YOUR GOAL: Only the lines from the top of the listing below to the line that has "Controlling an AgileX" should be echoed, with both ends kept and pictures left out.

COLLECTED DATA:
::::::

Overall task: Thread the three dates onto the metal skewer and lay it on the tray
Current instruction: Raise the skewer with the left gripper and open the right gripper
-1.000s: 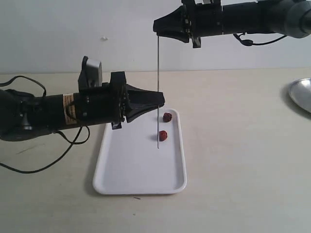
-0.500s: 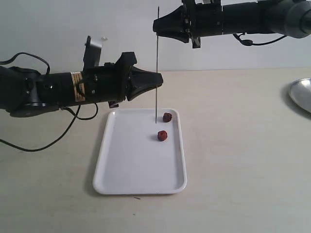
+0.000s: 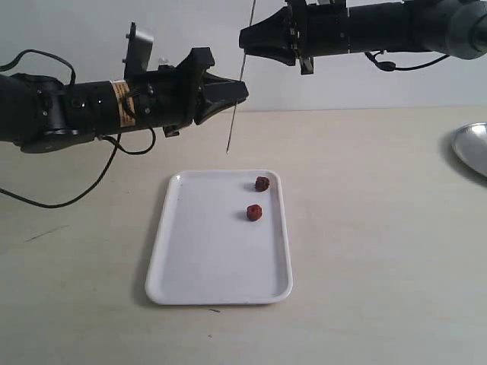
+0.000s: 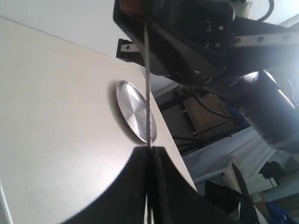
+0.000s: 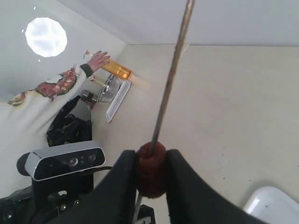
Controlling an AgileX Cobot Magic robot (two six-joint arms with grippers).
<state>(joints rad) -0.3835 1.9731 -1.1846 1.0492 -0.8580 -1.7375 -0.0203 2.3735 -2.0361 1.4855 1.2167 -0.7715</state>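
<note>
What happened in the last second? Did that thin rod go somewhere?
The left pincer, shut on the skewer, rose and carried it up, away from the tray, pushing it further through the date in the right pincer; it now tilts. The right pincer and the two dates on the tray stayed put.

The beige table [image 3: 365,228] spreads well below both sets of jaws, and the white wall [image 3: 76,46] stands behind them. I see a round silver dish [image 3: 472,148] lying on the table, lower than the right jaws and well apart from them, cut off by the frame edge. On my left wrist feed the same dish lies beyond the tips of the left jaws. Past the right jaws I make out a round lamp [image 5: 46,36] and a blurred orange thing [image 5: 117,70], possibly a bottle.
</note>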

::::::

SOLVED EXERCISE:
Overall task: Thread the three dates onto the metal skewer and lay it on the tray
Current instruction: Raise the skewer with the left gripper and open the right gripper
-1.000s: 
-0.500s: 
+0.000s: 
+0.000s: 
+0.000s: 
Controlling an AgileX Cobot Magic robot (two six-joint arms with grippers).

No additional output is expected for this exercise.